**Your assignment:**
Tally every line of the material that includes "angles", then give the tally and nothing else.

········

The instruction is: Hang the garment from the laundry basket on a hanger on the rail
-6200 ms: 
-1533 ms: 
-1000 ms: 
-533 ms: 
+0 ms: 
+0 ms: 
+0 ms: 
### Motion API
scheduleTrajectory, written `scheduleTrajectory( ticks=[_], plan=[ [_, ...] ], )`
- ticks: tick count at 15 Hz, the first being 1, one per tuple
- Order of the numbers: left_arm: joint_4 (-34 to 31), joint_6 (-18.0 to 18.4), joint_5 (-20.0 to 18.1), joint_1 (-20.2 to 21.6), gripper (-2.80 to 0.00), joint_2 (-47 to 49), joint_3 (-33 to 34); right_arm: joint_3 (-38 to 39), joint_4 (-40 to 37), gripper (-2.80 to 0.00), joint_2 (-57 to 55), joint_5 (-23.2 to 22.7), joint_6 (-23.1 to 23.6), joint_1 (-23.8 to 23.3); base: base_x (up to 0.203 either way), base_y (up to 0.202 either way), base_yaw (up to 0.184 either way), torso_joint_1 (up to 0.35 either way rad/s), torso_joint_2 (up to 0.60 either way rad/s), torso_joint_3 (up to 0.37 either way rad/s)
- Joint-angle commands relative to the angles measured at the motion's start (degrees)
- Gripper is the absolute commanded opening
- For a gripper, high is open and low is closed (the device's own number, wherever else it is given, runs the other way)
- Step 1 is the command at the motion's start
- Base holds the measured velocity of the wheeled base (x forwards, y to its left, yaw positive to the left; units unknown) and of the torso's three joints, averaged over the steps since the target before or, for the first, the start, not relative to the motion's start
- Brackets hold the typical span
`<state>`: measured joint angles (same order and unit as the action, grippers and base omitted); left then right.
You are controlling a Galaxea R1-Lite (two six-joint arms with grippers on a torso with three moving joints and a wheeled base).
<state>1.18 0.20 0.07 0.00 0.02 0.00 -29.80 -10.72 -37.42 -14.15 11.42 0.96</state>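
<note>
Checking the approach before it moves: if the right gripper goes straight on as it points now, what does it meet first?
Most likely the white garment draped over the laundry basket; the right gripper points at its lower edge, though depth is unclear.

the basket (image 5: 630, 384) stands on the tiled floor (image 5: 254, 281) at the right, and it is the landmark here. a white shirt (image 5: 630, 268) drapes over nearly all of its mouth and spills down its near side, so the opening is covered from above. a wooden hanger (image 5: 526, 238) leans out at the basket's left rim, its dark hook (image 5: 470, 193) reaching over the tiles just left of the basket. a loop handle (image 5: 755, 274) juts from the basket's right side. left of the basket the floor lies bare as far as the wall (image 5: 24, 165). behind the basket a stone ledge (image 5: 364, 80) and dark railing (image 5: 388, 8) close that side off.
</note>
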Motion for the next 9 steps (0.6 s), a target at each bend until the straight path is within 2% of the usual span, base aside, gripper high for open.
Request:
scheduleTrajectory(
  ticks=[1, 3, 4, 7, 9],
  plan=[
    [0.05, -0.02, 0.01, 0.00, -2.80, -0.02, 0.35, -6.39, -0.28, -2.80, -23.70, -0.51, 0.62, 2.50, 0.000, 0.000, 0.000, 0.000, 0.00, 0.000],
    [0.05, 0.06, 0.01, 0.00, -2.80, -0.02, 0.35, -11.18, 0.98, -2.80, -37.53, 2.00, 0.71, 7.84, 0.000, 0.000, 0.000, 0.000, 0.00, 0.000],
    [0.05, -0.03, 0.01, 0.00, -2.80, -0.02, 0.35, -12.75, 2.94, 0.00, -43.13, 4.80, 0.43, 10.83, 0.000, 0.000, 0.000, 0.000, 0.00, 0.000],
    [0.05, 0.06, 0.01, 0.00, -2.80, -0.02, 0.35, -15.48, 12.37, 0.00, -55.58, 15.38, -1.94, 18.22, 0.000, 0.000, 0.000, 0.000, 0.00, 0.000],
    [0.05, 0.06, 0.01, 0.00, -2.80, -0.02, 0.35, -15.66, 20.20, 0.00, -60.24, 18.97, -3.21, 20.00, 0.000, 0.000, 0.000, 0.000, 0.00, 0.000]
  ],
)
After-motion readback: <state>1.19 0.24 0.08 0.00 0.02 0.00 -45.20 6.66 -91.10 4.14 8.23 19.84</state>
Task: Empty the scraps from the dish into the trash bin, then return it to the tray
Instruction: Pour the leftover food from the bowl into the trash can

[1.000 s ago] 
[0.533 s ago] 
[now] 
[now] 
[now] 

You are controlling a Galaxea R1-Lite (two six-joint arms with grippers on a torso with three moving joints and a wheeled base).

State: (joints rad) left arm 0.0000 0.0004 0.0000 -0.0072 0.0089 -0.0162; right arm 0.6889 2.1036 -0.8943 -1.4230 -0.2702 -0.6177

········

**Answer to this exercise:**
2